# Setup

In [None]:
from huggingface_hub import notebook_login
notebook_login()

In [None]:
!pip install sae_lens

In [None]:
!pip install Datasets

In [None]:
from datasets import load_dataset

ds = load_dataset("google-research-datasets/go_emotions", "simplified")

In [None]:
from datasets import concatenate_datasets

ds = concatenate_datasets([ds['train'], ds['validation'], ds['test']])
ds

In [None]:
label_names = ds.features["labels"].feature.names


In [None]:
targeted_emotions = ['joy', 'anger', 'disgust', 'sadness', 'love', 'fear', 'excitement']
labels = []
for em in targeted_emotions:
  labels.append(label_names.index(em))

In [None]:
ds = ds.filter(lambda x: any(label in labels for label in x['labels']))

In [None]:
ds = ds.filter(lambda x: len(x['labels']) == 1)

In [None]:
import numpy as np

ids = np.load("ds_filt.npy")

In [None]:
filtered_ds = ds.filter(lambda x: x["id"] in ids)


In [None]:
ds = filtered_ds

In [None]:
len(ds)

In [None]:
ds = ds['train']


In [None]:
ds

In [None]:
from transformers import AutoTokenizer, AutoModel
import torch
import numpy as np

tokenizer = AutoTokenizer.from_pretrained("google/gemma-2-2b")
#model = AutoModel.from_pretrained("google/gemma-2-2b", output_hidden_states=True)
#model.eval()


In [None]:
!pip install sae_lens

In [None]:
pip install tabulate

In [None]:
from tabulate import tabulate

In [None]:
from sae_lens import (
    SAE,
    ActivationsStore,
    HookedSAETransformer,
    LanguageModelSAERunnerConfig,
    SAEConfig,
    SAETrainingRunner,
    upload_saes_to_huggingface,
)
from sae_lens.toolkit.pretrained_saes_directory import get_pretrained_saes_directory
#from sae_vis import SaeVisConfig, SaeVisData, SaeVisLayoutConfig

In [None]:
def format_value(value):
    return "{{{0!r}: {1!r}, ...}}".format(*next(iter(value.items()))) if isinstance(value, dict) else repr(value)

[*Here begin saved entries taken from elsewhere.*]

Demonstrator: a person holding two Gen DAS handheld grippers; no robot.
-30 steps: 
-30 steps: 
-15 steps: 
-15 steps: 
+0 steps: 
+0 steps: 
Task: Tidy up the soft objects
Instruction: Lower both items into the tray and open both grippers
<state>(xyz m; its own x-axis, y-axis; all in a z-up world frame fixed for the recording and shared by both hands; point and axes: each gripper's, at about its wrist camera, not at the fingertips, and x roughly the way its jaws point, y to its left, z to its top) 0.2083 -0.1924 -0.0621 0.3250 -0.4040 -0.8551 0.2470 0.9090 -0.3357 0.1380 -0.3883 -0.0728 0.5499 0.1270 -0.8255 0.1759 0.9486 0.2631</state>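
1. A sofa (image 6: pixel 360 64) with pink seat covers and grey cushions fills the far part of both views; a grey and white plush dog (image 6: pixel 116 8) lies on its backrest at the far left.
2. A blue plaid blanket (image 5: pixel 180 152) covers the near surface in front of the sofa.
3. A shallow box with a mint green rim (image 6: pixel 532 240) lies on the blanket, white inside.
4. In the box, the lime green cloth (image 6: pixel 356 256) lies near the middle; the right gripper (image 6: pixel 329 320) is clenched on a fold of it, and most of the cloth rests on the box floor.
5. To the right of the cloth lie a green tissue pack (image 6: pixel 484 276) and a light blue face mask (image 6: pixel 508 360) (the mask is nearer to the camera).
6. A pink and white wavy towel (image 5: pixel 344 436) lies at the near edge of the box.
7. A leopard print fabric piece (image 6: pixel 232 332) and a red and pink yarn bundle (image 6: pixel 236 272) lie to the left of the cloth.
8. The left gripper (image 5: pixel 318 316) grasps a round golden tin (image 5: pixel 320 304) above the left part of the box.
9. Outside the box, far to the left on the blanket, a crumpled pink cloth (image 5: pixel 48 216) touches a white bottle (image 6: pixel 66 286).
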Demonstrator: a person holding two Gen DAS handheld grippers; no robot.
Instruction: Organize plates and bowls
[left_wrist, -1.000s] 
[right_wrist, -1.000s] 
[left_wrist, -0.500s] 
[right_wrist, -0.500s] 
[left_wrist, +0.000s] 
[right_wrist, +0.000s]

release = get_pretrained_saes_directory()["gemma-scope-2b-pt-res"]

print(
    tabulate(
        [[k, format_value(v)] for k, v in release.__dict__.items()],
        headers=["Field", "Value"],
        tablefmt="simple_outline",
    )
)

In [None]:
data = [[id, path, release.neuronpedia_id[id]] for id, path in release.saes_map.items()]

print(
    tabulate(
        data,
        headers=["SAE id", "SAE path (HuggingFace)", "Neuronpedia ID"],
        tablefmt="simple_outline",
    )
)

# Collecting activations

In [None]:
texts = [item["text"] for item in ds]
labels = [item["labels"] for item in ds]


In [None]:
import torch
from sae_lens import SAE, ActivationsStore

device = torch.device("mps" if torch.backends.mps.is_available() else "cuda" if torch.cuda.is_available() else "cpu")
torch.set_grad_enabled(False)

gemma_sae, cfg_dict, sparsity = SAE.from_pretrained(
    release="gemma-scope-2b-pt-res",
    sae_id="layer_20/width_16k/average_l0_71",
    device=str(device),
)

gemma = HookedSAETransformer.from_pretrained("google/gemma-2-2b", device=device)


In [None]:
label_names = load_dataset("go_emotions", "simplified", split="train").features["labels"].feature.names
#sad_id = label_names.index("sadness")

In [None]:
targeted_emotions = ['joy', 'anger', 'disgust', 'sadness']
labels = []
for em in targeted_emotions:
  labels.append(label_names.index(em))

In [None]:
ds_reduced = ds.filter(lambda x: any(label in labels for label in x['labels']))

In [None]:
texts = [item['text'] for item in ds_reduced ]
labels = [item['labels'] for item in ds_reduced ]

In [None]:
#just to measure length
lengths = [len(tokenizer.encode(text)) for text in texts]
max_length = max(lengths)
print(f"Max tokenized length across all samples: {max_length}")


In [None]:
from tqdm import tqdm
import torch
import gc

batch_size = 4
max_length = 52
results = []

for i in tqdm(range(0, len(texts), batch_size), desc="Processing batches"):
    try:
        gc.collect()
        torch.cuda.empty_cache()

        # Get batch
        batch_texts = texts[i:i + batch_size]

        # Tokenize
        tokenized = tokenizer(
            batch_texts,
            return_tensors="pt",
            padding=True,
            truncation=True,
            max_length=max_length
        )
        input_ids = tokenized["input_ids"].to(device)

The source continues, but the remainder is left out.